This was followed by a 2-day in-person summit held by European leaders to discuss a fiscal spending package to help fire up the European recovery - a continuation of the talks held last month. The exact outcomes of the summit are due to be announced following it's conclusion today. A quick Google search for the topic should give you plenty of press coverage to check in on the latest noises coming out of Brussels, with discussions and coverage intensively focussed on the much talked about €750bn joint borrowing plan.
Expect any formal agreements on a fiscal spending deal (or lack thereof) to drive European stock markets sharply higher (or lower) next week.
That Chinese Stock Market
If last week was the boom, it looks like this week was the bust. The mainland Chinese stock market gave up most of the gains it recorded last week to return to levels seen a couple of weeks ago. The pattern we described in our last newsletter seems to have played out relatively quickly this time thanks to two driving factors.
First, efforts by Chinese authorities to dampen the leveraged bets being taken by retail investors helped put the brakes on the upward momentum seen in the mainland China stock market last week.
Secondly, while the Chinese GDP data released on Thursday showed the economy expanded by 3.2% in Q2 2020, higher than the 2.5% expected by the market. While this fuelled some hopes of economic recovery, that recovery still remains fragile. To help reinforce the point on fragility, Chinese retail sales data showed a worse-than-expected decline of 1.8% in June, indicating the Chinese consumer appears more reluctant than expected to start spending again.

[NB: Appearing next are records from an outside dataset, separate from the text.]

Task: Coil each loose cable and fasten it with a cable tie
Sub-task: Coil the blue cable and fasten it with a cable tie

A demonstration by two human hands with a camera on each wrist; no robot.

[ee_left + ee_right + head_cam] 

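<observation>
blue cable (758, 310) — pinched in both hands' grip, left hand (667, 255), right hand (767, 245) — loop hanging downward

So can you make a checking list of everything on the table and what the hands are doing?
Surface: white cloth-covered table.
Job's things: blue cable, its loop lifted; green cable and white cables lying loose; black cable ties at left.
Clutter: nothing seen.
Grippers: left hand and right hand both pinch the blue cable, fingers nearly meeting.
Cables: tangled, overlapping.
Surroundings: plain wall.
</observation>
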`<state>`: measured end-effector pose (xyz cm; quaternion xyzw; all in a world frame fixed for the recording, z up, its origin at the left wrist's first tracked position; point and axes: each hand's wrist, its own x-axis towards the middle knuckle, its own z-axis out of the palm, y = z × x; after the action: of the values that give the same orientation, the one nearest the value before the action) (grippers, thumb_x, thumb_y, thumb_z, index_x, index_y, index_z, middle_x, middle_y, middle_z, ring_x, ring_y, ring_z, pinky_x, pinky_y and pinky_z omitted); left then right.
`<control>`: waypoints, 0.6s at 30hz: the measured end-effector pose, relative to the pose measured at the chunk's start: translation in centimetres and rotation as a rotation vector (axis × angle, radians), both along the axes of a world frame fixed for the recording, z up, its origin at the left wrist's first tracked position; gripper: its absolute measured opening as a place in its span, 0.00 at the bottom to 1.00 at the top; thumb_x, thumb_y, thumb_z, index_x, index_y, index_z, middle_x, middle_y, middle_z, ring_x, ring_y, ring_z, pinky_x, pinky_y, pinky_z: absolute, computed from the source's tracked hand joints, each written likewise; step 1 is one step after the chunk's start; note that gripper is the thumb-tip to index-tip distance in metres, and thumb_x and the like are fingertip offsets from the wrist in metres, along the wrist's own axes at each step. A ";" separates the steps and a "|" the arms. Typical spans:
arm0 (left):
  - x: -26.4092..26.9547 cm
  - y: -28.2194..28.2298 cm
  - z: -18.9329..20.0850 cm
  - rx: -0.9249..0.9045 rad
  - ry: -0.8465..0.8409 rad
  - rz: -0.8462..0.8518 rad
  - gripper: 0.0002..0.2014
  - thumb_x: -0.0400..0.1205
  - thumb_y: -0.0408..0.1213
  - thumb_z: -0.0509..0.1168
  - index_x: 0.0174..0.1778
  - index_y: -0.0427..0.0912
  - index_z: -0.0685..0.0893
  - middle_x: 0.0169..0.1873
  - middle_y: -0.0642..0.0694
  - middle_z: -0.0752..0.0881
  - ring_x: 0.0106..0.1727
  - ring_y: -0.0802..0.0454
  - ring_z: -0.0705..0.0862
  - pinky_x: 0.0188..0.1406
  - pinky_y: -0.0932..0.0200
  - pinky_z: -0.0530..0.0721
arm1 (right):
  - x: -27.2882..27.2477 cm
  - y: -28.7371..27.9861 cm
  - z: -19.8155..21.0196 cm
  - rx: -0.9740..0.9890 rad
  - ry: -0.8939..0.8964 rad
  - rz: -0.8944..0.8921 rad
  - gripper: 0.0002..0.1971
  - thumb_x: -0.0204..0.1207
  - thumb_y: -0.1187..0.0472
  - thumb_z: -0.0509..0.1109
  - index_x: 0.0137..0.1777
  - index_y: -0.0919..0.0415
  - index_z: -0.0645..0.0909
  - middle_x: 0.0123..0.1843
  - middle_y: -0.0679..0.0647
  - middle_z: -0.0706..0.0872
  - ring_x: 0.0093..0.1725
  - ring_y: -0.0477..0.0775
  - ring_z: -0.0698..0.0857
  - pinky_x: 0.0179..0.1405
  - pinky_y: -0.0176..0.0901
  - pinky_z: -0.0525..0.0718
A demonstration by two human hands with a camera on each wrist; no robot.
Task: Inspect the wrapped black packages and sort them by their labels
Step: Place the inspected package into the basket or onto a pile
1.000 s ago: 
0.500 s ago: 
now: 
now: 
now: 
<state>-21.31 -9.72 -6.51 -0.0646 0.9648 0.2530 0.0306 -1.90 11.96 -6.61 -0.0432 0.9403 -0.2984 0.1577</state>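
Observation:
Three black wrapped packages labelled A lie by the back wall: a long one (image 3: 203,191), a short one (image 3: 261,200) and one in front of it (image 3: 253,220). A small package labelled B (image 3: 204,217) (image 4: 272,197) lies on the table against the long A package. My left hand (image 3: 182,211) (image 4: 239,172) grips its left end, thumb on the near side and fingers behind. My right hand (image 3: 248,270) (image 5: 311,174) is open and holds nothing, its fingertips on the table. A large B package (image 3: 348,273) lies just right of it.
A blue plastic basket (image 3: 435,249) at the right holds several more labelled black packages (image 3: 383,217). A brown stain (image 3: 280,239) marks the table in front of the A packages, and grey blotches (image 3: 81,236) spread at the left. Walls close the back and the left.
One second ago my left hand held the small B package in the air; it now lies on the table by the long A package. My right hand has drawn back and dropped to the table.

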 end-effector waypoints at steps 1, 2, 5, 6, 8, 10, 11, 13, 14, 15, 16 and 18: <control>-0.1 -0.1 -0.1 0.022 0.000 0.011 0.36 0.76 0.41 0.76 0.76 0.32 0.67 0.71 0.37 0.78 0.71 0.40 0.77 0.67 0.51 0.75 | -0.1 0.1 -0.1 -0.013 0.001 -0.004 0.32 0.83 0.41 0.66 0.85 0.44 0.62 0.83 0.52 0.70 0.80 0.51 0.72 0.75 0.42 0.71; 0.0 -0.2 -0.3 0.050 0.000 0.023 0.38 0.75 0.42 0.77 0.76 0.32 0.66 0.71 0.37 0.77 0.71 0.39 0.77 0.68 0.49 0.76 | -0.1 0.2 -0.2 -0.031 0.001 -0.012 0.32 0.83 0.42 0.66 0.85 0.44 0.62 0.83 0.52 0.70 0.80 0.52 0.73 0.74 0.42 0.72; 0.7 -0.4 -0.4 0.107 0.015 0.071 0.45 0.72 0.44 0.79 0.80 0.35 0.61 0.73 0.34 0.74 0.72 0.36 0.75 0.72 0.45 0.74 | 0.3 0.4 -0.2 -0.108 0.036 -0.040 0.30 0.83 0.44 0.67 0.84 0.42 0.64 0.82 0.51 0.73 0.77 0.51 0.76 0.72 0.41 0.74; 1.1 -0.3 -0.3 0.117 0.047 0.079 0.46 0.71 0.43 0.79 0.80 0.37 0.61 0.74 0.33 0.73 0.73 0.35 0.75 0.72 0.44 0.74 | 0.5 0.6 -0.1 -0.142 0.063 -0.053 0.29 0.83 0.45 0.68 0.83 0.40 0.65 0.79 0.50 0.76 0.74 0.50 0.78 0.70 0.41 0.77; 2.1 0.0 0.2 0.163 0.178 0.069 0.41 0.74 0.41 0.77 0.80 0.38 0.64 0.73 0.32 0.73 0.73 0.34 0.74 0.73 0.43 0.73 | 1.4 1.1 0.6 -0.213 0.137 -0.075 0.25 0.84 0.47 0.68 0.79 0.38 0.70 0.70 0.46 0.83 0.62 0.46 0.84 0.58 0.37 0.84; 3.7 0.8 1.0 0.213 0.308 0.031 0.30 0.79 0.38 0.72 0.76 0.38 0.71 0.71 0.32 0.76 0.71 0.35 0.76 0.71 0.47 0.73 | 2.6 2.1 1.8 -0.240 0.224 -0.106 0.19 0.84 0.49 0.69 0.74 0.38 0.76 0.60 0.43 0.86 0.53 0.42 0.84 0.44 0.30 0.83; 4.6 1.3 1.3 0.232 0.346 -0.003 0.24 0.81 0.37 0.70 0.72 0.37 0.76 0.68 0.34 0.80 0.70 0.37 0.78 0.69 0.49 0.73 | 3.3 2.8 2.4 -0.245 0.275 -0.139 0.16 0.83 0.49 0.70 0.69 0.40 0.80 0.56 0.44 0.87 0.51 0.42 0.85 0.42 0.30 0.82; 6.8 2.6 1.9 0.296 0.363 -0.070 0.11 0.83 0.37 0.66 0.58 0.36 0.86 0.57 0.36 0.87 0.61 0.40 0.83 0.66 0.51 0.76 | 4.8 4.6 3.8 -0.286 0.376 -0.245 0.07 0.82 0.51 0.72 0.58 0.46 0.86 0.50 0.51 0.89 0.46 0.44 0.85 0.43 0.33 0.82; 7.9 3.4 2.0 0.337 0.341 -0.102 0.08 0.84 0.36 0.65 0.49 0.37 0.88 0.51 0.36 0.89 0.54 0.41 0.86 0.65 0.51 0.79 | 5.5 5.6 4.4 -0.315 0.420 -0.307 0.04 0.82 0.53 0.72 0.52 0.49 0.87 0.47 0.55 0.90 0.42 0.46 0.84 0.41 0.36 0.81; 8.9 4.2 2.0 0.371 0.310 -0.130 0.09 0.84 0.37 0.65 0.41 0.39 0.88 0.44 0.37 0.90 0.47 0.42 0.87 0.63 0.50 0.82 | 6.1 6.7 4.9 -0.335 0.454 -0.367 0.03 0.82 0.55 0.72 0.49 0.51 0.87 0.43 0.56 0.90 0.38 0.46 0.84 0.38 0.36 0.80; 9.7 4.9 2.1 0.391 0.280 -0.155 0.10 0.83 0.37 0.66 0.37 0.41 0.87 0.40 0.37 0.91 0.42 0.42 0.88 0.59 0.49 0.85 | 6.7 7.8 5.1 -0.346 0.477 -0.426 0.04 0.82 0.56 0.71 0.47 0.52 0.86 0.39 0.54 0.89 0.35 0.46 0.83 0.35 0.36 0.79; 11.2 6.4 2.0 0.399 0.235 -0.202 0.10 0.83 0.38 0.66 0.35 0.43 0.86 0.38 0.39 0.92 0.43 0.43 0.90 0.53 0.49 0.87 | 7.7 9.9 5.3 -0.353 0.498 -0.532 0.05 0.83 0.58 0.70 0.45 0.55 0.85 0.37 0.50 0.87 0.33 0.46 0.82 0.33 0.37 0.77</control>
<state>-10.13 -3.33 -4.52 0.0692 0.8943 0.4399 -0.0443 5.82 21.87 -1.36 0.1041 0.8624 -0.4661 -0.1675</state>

Mainland Chinese stocks remain prone to whipsaw movements thanks to the nature of economic agents which form a large chunk of the investor base there, but it seems as though a full blown stock market bubble has been largely averted this time around.
Q2 2020 earnings season got underway this past week, led by the major US banks reporting their earnings. The story so far has been upbeat, with banks outperforming on revenue and earnings versus analyst expectations.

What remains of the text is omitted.